I respectfully dissent. I find the trial court, did not err in granting defendants’ motion for directed verdict and refusing to apply the doctrine of last clear chance at the conclusion of plaintiff’s evidence. Plaintiff’s evidence was insufficient to invoke the doctrine of last clear chance.

*106Both the majority and the appellee rely upon the testimony of an accident reconstruction expert to support their contention that defendant reasonably could have avoided hitting plaintiff. Using that same testimony, I conclude that, even though plaintiff may have had a last “possible” chance to avoid injury, she did not have the last “clear” chance. The distinction is significant, as the majority points out. Citing Sink v. Sumrell, 41 N.C. App. 242, 249, 254 S.E.2d 665, 670 (1979), the majority concedes: “We recognize, as defendant points out, that there is a distinction between last ‘clear’ chance and last ‘possible’ chance.” However, the majority, stating that “[e]very case must turn on its particular facts,” interprets those alleged “facts” presented by the accident reconstruction expert in a manner which requires “a réasonably prudent man in a like situation” to exercise a higher standard of care than that required by North Carolina law. Id.

The expert testified that “the average walking speed of pedestrians and . . . also the walking speed that I measured for [plaintiff]” was four feet per second. The accident occurred when plaintiff was fourteen feet into the roadway. Therefore, according to the expert’s projections, it would have taken the plaintiff 3.5 seconds to reach the point of impact. According to the plaintiff’s expert, the average reaction time for drivers at night is two seconds. The expert also stated that the time needed to stop defendant’s vehicle after applying the brakes “would have been about one second.” Under ideal conditions using the expert’s projections, if the defendant had attempted to stop the car immediately, as soon as plaintiff entered the roadway, it would have taken defendant a total of three seconds to see plaintiff and then to stop her car before impact. This leaves only one-half of one second difference between the time that plaintiff reached the point of impact and the time required for defendant to be able to stop her car. These calculations are estimates made by a person who was not present at the time of the accident and who has relied on the “average” gait of pedestrians and of plaintiff, and has relied on “an average coefficient of friction” to determine the emergency stopping distance. The slightest variation in any of these “averages” could easily produce a different calculation with an additional one-half of one second. This is, I believe, an improbable last possible chance and certainly not a last clear chance to avoid the accident.

The majority and the plaintiff quote that portion of the expert’s testimony in which the expert states that it takes “5 seconds for *107the pedestrian to go from 6 feet off the pavement to the point of impact.” Figuring a reaction time of two seconds and that the car was “in a skid for the last second,” the expert stated “[t]hat still leaves an additional two seconds or ample reaction time for the driver to have seen the pedestrian. . . .”

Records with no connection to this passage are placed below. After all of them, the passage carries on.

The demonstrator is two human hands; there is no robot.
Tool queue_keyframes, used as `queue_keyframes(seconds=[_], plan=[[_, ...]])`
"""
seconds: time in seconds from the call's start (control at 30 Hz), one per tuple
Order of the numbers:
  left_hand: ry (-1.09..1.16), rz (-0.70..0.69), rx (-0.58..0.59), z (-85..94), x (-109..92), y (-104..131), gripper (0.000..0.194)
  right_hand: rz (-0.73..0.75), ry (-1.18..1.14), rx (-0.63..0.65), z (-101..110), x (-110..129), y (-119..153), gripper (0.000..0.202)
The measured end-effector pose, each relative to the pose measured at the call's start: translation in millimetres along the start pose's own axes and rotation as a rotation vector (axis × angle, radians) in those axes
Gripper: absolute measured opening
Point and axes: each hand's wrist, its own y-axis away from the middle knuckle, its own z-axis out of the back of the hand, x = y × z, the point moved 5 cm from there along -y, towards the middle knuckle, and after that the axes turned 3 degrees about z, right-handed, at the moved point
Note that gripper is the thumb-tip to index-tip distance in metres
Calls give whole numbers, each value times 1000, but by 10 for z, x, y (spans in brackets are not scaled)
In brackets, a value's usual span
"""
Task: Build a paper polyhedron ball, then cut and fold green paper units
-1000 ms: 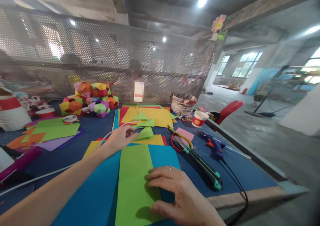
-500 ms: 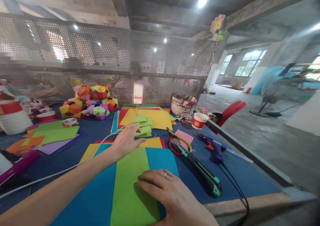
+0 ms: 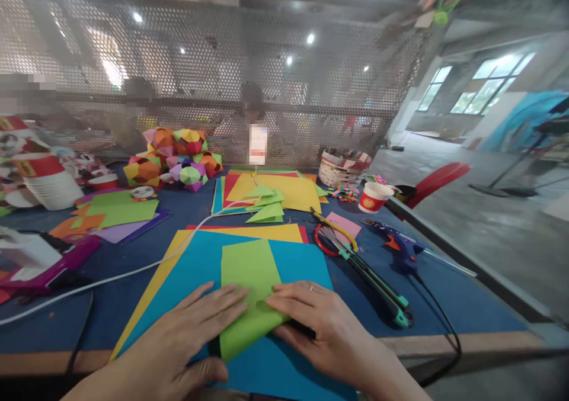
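Note:
A green paper strip lies on a large blue sheet, its near end curled up and folded over. My left hand rests with fingers spread on the strip's left edge and the blue sheet. On the right, my right hand has the curled edge of the green paper between its thumb and fingers. A yellow sheet shows under the blue one. Beyond them, small green folded pieces sit by a stack of coloured paper.
Scissors, a green-and-black cutter and a glue gun lie right. A paper cup and basket stand behind. Folded paper balls and stacked cups are left. A white cable crosses the table.
My left hand has come back from the green pieces to the strip. The strip's near end is now lifted and folded over, with my right hand on it. The view has shifted.

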Motion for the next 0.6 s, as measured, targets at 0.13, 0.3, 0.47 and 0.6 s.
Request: queue_keyframes(seconds=[0.13,0.3,0.47,0.6], plan=[[20,20,-105,35,-28,-66,80,-16,-24,-28,20,-9,-10,29],[75,-15,-159,151,-19,-126,74,-94,-104,2,51,-44,-19,30],[67,-121,-310,222,-43,-198,46,-186,-111,72,94,-20,-25,43],[-124,-111,-491,232,-149,-200,41,-112,75,123,39,216,-54,97]])
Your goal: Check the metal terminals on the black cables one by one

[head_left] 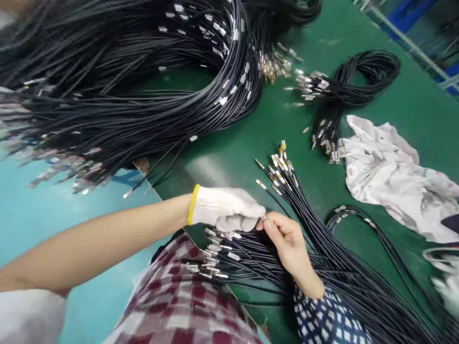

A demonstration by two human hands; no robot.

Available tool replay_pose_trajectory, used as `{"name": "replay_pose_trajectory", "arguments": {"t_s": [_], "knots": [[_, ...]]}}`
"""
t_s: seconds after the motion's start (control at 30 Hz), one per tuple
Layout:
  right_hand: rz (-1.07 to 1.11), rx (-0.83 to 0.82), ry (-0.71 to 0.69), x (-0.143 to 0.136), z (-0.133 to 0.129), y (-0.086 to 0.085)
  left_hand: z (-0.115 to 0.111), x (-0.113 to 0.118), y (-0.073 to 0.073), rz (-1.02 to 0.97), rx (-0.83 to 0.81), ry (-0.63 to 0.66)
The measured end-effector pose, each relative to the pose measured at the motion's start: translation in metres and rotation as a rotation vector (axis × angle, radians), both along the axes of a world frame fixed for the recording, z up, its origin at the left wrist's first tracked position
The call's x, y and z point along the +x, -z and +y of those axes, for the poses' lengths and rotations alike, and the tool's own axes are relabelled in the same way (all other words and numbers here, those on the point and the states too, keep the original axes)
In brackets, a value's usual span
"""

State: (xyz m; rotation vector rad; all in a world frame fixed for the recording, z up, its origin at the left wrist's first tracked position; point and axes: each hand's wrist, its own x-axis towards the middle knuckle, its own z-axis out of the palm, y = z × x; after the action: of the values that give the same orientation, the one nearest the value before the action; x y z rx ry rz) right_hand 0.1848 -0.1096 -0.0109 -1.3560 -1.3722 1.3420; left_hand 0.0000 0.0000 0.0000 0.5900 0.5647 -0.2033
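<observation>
My left hand (231, 209), in a white knitted glove with a yellow cuff, is closed, its fingertips pinched together. Against them, thumb and forefinger of my bare right hand (287, 241) pinch as well. A small shiny cable end (264, 218) shows between the two hands; most of it is hidden by the fingers. Right below lies a bunch of black cables (254, 258) with silvery tips and white labels pointing left. A second bundle of black cables (304, 210), with white and yellow labels at its ends, runs past my right hand toward the lower right.
A large heap of black cables (201, 110) covers the table's upper left, its tips overhanging the edge. Smaller coiled cables (373, 79) lie at the upper right, near a crumpled white cloth (390, 167). The green tabletop (236, 153) ends in a slanting edge before my checked apron (179, 306).
</observation>
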Motion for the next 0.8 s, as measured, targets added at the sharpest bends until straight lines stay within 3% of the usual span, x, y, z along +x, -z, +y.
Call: {"name": "replay_pose_trajectory", "arguments": {"t_s": [0.8], "knots": [[-0.047,-0.049,0.015,-0.0061,0.0013,-0.0042,0.0037,0.0017,-0.0012,0.027,0.006,0.078]]}}
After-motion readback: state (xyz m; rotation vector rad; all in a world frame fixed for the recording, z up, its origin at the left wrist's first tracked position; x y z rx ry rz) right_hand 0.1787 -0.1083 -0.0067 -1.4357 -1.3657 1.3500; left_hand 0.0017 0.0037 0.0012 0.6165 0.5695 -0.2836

The court in Artis v. Wolf examined a situation in which “no evidence indicates that [the defendant] should have expected [the plaintiff] to walk on into danger.” 31 N.C. App. 227, 229, 228 S.E.2d 781, 782, disc. rev. denied, 291 N.C. 448, 230 S.E.2d 765 (1976). The same court held that the defendant “may have had the last ‘possible’ chance but he did not have the necessary last clear chance to avoid the accident.” Id.

According to the majority: “The crux of the issue before us is whether defendant-driver, by the exercise of reasonable care, should have discovered plaintiff’s perilous position and her incapacity to escape in time to avoid injury." The court in Sink, supra, defined the last clear chance doctrine, placing proper emphasis on the ability of the defendant to be able to avoid the accident:

In order for the last clear chance doctrine to apply, there must be evidence that a reasonable person under the conditions existing had the time and means to avoid injury to the imperiled person. . . .

41 N.C. App. at 249, 254 S.E.2d at 670. (Emphasis added.)

The decision of the trial court to grant defendants’ motion for directed verdict was correct based upon the insufficiency of plaintiff’s own evidence of last clear chance.